> Directions for this task
Among the records that follow, find the line with "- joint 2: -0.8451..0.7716" and the line with "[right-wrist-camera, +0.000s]". Set down those lines and all lines between them exactly, without adding anything.

> Dataset entries
====

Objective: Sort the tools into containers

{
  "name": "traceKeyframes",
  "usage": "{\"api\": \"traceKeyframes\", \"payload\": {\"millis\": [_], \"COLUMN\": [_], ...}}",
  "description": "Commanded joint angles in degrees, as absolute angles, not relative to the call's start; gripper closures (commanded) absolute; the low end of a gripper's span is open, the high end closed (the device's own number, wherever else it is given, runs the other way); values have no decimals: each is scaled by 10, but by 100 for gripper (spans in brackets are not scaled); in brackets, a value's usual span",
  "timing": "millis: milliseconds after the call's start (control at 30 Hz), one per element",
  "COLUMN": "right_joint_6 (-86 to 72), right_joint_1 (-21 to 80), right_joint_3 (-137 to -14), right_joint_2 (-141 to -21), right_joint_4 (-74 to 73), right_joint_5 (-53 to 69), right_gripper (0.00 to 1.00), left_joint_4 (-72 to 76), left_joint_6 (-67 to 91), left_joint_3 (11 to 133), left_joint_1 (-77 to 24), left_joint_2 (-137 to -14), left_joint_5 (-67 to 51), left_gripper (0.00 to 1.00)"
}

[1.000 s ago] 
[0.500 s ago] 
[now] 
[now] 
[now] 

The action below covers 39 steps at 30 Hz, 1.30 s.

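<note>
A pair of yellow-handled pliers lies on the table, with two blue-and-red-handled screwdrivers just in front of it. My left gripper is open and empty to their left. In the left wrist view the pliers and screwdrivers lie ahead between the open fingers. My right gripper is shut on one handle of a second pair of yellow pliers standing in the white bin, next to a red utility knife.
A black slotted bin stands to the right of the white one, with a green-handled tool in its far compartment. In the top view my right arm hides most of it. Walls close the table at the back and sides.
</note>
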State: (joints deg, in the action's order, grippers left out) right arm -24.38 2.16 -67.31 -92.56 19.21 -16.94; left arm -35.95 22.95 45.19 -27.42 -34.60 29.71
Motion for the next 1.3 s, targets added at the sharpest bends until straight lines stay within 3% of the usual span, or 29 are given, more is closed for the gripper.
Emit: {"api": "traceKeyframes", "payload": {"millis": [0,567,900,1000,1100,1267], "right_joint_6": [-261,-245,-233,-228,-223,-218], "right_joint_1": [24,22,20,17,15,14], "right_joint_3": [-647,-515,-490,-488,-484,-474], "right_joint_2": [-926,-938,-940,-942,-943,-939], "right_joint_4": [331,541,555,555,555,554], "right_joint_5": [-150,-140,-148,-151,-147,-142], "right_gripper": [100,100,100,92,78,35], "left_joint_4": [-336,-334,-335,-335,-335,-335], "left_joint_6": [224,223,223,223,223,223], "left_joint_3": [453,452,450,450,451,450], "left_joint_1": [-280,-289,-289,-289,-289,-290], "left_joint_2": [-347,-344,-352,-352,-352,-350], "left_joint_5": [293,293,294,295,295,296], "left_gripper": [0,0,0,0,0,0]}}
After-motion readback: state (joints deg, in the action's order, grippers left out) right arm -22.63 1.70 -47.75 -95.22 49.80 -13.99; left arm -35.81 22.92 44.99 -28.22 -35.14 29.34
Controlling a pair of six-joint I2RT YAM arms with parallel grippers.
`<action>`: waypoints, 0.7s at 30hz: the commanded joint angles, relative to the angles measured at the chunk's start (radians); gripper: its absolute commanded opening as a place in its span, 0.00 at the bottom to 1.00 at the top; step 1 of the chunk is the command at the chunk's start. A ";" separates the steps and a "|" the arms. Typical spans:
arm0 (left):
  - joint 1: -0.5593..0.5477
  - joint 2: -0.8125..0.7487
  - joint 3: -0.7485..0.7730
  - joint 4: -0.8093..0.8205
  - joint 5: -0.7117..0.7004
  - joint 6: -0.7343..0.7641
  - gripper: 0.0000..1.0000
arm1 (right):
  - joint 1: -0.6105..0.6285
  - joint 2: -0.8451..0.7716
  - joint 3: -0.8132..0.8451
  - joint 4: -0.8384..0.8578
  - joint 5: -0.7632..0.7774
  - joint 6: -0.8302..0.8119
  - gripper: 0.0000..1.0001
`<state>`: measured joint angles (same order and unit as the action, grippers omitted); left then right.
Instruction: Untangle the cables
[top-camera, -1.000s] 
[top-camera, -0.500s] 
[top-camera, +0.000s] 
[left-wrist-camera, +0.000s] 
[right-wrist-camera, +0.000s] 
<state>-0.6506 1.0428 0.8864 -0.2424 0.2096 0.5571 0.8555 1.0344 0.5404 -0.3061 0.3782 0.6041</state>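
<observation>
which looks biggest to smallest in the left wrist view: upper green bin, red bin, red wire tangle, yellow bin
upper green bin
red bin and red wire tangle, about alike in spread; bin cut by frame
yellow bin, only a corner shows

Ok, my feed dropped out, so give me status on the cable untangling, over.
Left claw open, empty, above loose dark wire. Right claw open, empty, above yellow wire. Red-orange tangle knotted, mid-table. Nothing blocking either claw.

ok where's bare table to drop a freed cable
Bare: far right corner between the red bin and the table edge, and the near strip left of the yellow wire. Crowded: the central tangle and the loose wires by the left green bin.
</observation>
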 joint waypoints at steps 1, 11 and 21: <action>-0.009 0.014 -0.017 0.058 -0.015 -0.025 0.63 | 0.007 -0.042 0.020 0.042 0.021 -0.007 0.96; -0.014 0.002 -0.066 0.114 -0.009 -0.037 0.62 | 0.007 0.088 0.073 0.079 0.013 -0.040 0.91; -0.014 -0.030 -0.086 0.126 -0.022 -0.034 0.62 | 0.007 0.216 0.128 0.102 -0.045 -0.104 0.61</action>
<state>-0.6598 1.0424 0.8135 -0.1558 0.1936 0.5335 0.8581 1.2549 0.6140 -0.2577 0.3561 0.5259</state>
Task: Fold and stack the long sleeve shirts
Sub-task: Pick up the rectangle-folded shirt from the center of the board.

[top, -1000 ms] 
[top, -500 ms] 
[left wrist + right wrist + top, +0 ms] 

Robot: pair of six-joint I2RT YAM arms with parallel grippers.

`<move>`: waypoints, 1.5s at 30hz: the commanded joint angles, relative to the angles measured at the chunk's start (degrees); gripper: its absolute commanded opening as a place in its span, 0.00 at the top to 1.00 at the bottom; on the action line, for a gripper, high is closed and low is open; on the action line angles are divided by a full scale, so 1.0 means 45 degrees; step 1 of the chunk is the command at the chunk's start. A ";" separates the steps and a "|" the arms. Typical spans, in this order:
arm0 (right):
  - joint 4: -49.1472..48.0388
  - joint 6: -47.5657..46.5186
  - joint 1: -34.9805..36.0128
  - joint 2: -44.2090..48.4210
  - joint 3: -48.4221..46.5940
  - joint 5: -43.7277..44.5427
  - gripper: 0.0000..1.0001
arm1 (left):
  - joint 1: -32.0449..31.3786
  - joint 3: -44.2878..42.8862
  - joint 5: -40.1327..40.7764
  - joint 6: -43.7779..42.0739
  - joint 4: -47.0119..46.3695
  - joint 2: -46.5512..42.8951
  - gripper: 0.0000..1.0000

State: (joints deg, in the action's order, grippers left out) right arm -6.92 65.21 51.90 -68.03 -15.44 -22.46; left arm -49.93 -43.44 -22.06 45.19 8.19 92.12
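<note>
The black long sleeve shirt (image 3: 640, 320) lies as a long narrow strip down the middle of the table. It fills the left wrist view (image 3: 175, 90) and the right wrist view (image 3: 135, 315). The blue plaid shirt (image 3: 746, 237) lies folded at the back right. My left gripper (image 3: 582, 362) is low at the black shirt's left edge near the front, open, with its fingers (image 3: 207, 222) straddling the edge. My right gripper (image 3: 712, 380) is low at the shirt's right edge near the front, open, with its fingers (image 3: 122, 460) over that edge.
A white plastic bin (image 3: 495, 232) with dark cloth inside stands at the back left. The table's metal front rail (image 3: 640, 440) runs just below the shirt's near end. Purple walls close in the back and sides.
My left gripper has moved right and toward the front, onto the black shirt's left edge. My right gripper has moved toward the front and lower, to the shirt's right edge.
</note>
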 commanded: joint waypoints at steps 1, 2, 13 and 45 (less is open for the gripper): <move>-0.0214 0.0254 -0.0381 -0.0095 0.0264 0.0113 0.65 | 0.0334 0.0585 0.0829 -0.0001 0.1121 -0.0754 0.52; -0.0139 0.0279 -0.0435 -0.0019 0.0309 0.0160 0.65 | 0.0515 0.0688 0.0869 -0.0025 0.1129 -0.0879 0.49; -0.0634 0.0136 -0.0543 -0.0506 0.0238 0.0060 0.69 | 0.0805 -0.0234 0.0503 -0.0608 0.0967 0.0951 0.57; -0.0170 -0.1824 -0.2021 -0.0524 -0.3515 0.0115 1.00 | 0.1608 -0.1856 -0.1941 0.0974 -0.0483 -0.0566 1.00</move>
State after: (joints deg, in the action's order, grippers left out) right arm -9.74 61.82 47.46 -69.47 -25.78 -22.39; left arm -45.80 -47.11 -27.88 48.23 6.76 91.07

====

> Solution for this problem
  - joint 2: -0.8451..0.7716
  - joint 3: -0.8132..0.8451
  - joint 4: -0.8384..0.8578
  - joint 5: -0.7632..0.7774
  - joint 6: -0.8302..0.8119
  - gripper: 0.0000..1.0001
`<state>`: measured joint angles (same order and unit as the action, grippers omitted); left then right.
Instruction: Untangle the cables
[top-camera, -1.000s] 
[top-camera, -0.500s] 
[top-camera, +0.000s] 
[left-wrist-camera, +0.000s] 
[right-wrist-camera, +0.000s] 

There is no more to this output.